ImageDataExtractor is an open-source python package for automatically extracting quantitative data from microscopy images.
Check out the documentation to get started, or look below to see how it works.
Figure captions within scientific documents are first mined with ChemDataExtractor using keywords that identify possible microscopy images within them. If the corresponding Figures of the document are of the form of multiple image panels, these panels are then separated into their constituent images.
ImageDataExtractor uses ChemDataExtractor to automatically detect relevant images from within Figures of a given HTML or XML document.
Multi-panel images are separated using our two-step algorithm, by splitting on whitespace and integer fractions of the image.
Particle regions are identified and the scalebar's pixel/value ratio extracted.
Scalebar regions are located and the value and unit of the scale read using optical character recognition.
The number of pixels in the scalebar is used to calculate a scale mapping for the image.
Using BPartIS, a state of the art deep learning-based instance segmentation method, particles present in the image are segmented.
Performing Bayesian inference with BPartIS affords pixel-wise epistemic uncertainty maps, allowing uncertainties to be assigned to particles.
The scalebar which has been incorrectly segmented has high uncertainty.
False positive segmentations can be filtered based on their uncertainties.

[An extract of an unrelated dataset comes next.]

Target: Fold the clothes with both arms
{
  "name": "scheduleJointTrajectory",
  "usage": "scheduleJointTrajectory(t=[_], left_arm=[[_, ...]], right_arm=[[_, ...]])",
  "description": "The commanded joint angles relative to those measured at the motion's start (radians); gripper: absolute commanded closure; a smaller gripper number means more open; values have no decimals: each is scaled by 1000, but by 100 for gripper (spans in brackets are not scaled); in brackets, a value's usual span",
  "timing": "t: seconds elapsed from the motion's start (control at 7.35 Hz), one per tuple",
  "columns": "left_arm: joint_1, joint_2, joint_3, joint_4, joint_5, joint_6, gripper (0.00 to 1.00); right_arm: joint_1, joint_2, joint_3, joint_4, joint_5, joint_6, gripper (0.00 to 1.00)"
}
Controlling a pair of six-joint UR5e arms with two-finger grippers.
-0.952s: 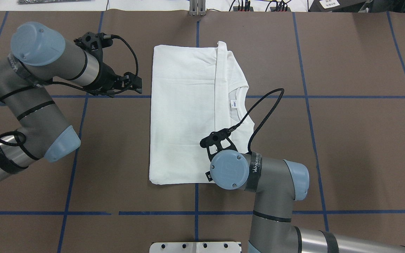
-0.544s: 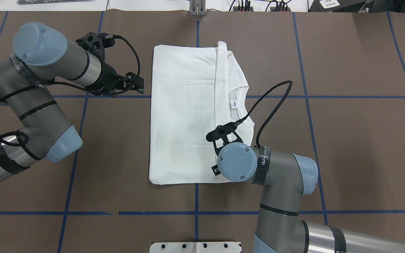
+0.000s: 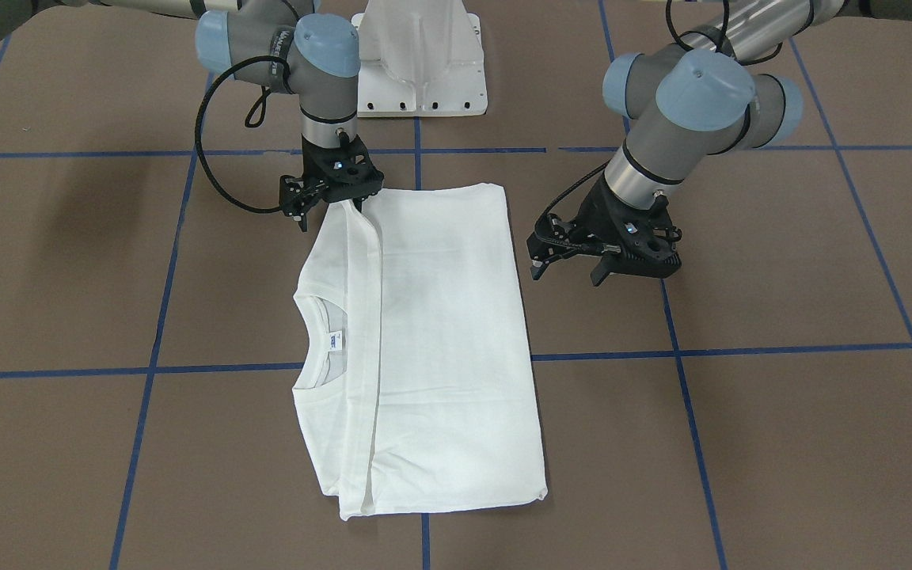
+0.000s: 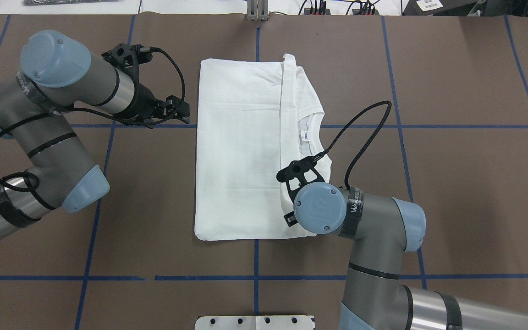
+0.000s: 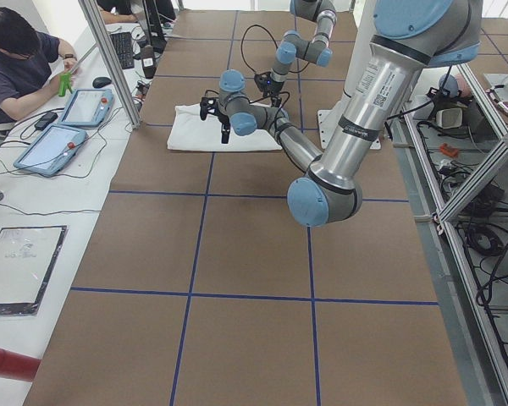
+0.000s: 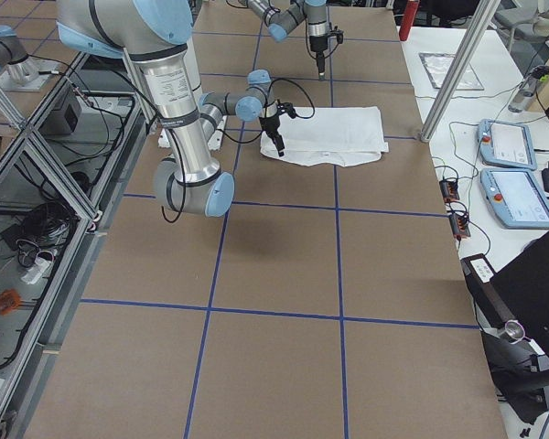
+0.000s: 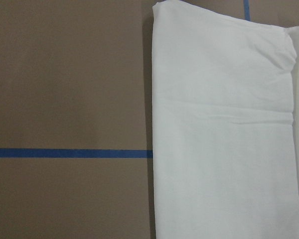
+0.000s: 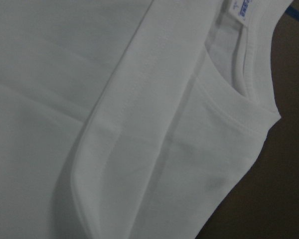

Notice how the incorrect segmentation of the scalebar has been removed, as well as another false positive in the top-right of the image.
Particle detections can subsequently be used to compute individual/bulk metrics.
Now that the extraction is done, let's look at the results!
ImageDataExtractor automatically generates useful graphics for easy interpretation.
A histogram of detected particle sizes.
The radial distribution function of detected particles. Particles existing on the edge of the image are filtered prior to computing the RDF.
Note: the RDF shown is computed from a different image to the running example in the Particle Detection section.